| What you need to do |
Transcribe exactly the lines below that begin at the line with "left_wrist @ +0" and stop after the line with "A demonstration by", leaving out every picture.

| Data shown |
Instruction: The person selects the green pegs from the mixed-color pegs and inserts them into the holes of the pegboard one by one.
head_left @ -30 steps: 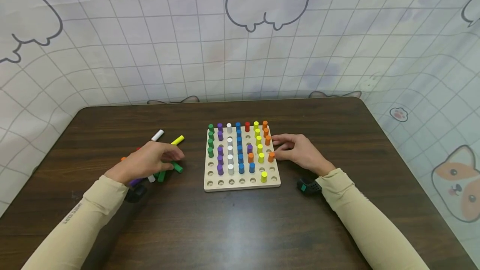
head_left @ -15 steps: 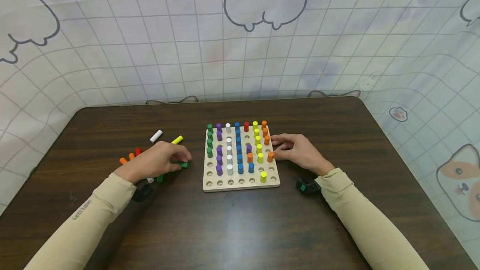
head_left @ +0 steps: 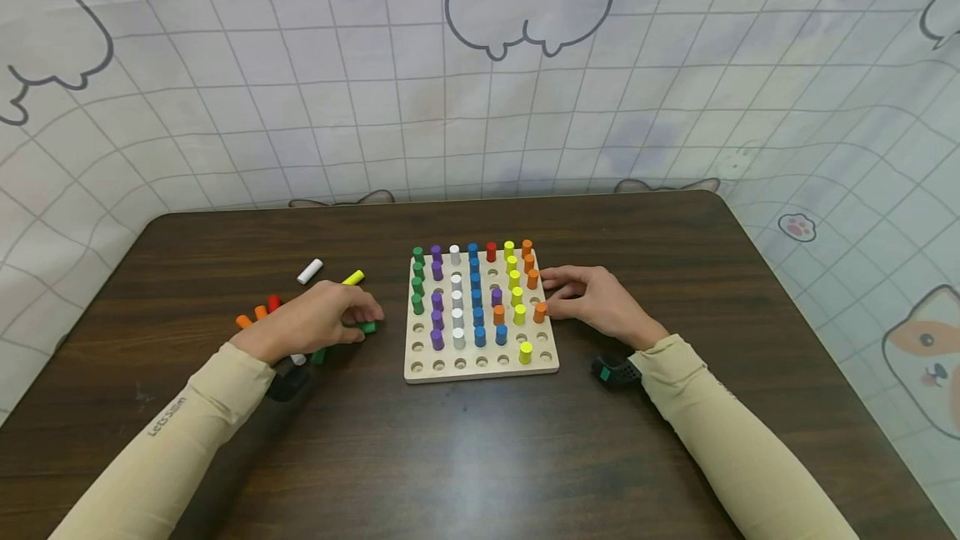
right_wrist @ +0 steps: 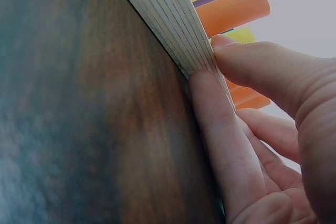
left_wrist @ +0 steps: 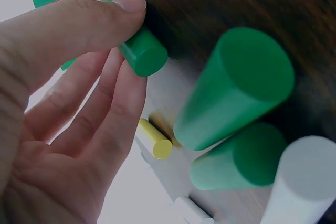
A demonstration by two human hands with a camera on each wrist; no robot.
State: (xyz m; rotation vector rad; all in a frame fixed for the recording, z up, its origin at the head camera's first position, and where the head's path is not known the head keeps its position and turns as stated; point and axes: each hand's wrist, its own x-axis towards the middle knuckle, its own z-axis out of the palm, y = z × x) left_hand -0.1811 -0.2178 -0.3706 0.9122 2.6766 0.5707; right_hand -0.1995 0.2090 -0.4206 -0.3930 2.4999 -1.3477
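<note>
My left hand [head_left: 315, 323] is left of the wooden pegboard [head_left: 471, 374]. In the left wrist view its thumb and fingertips pinch a green peg [left_wrist: 144, 53] above the table. Two more green pegs [left_wrist: 236, 87] and a white peg [left_wrist: 307, 174] lie close by. My right hand [head_left: 603, 307] holds the pegboard's right edge, its thumb at the top rim and a finger along the layered side [right_wrist: 168, 30]. The pegboard stands flat, with columns of green, purple, white, blue, yellow and orange pegs, plus a red peg [head_left: 491, 252] at the back.
Loose pegs are scattered around my left hand: a white one [head_left: 310, 271], a yellow one [head_left: 354, 277], a red one [head_left: 273, 302] and orange ones [head_left: 243, 321]. The dark wooden table [head_left: 465, 465] ends at a grid-patterned cloth [head_left: 360, 107] behind.
My left hand has moved slightly right and pinches the green peg, uncovering the red and orange pegs behind it. My right hand has stayed at the pegboard's edge.
</note>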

| Answer box |
left_wrist @ +0 steps: 
A demonstration by two human hands with a camera on each wrist; no robot.

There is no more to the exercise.